Segment Start: Collected material

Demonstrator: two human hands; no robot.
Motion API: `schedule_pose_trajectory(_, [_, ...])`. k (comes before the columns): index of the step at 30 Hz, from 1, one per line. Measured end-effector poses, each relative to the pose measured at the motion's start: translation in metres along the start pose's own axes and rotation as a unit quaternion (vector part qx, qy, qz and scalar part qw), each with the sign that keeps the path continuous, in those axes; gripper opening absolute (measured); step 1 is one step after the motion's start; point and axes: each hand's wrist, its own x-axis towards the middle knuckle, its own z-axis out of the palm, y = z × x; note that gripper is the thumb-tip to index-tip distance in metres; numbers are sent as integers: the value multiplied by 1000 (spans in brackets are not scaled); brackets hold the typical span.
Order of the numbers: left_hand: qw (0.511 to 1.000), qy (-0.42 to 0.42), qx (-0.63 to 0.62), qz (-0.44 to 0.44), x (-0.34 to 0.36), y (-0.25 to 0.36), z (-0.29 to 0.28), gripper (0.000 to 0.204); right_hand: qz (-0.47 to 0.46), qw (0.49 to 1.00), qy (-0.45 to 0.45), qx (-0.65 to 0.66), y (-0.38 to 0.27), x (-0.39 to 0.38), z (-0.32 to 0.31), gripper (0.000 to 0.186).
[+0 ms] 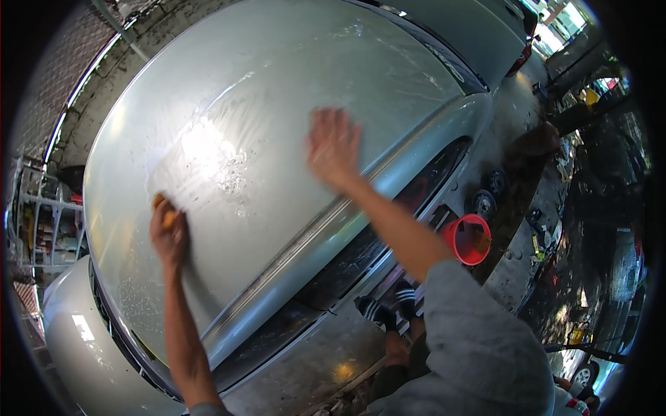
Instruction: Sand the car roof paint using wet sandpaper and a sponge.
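A wet silver-grey car roof (284, 76) fills the middle of the head view, with water streaks and droplets on it. My left hand (168, 239) is closed around an orange-brown sponge (168, 220) near the roof's left side; the fingers cover much of the sponge. Farther right, my right hand (331, 147) lies over the roof with its fingers spread and nothing in them. Motion blurs it a little, and whether the palm touches the metal I cannot tell.
A red bucket (467, 240) stands on the ground to the right of the car, close to dark wheels (483, 202). White shelving (52, 218) holds items at the left. Behind it runs a wall (97, 90). Another grey vehicle (465, 28) is at the far right.
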Motion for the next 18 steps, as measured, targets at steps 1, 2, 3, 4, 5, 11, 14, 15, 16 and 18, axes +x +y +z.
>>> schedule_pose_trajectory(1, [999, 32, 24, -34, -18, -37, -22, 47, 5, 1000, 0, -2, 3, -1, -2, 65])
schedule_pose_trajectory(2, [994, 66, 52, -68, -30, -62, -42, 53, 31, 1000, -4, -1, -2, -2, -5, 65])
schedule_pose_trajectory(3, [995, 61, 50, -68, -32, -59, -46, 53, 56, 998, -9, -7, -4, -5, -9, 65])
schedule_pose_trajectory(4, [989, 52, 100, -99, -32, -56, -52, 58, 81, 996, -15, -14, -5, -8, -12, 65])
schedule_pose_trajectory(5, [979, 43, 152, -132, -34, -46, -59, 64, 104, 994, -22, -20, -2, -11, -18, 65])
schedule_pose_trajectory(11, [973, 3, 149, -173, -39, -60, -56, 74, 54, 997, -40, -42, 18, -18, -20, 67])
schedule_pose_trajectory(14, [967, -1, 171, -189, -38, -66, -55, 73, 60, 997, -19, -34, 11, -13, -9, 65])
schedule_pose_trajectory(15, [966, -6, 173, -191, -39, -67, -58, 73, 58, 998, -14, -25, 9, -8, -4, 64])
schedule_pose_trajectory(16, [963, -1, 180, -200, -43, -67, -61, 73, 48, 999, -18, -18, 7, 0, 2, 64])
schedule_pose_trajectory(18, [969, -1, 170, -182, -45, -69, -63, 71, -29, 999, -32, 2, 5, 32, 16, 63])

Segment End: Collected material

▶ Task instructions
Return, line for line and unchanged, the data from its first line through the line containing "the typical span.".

▶ Task answer
Demonstrator: two human hands; no robot.
Motion API: `schedule_pose_trajectory(_, [_, ...])`. k (comes before the columns): index of the step at 30 Hz, from 1, one per line. Measured end-effector poses, each relative to the pose measured at the motion's start: translation in metres along the start pose's own axes and rotation as a unit quaternion (vector part qx, qy, qz and scalar part qw), each with the sign that keeps the path continuous, in those axes; gripper opening absolute (measured); step 1 is one step after the motion's start; point and axes: each hand's wrist, its own x-axis towards the middle knuckle, its own z-axis out of the palm, y = z × x; note that gripper is the thumb-tip to index-tip distance in metres; numbers are sent as integers: the value multiplied by 1000 (spans in brackets are not scaled); brackets hold the typical span.

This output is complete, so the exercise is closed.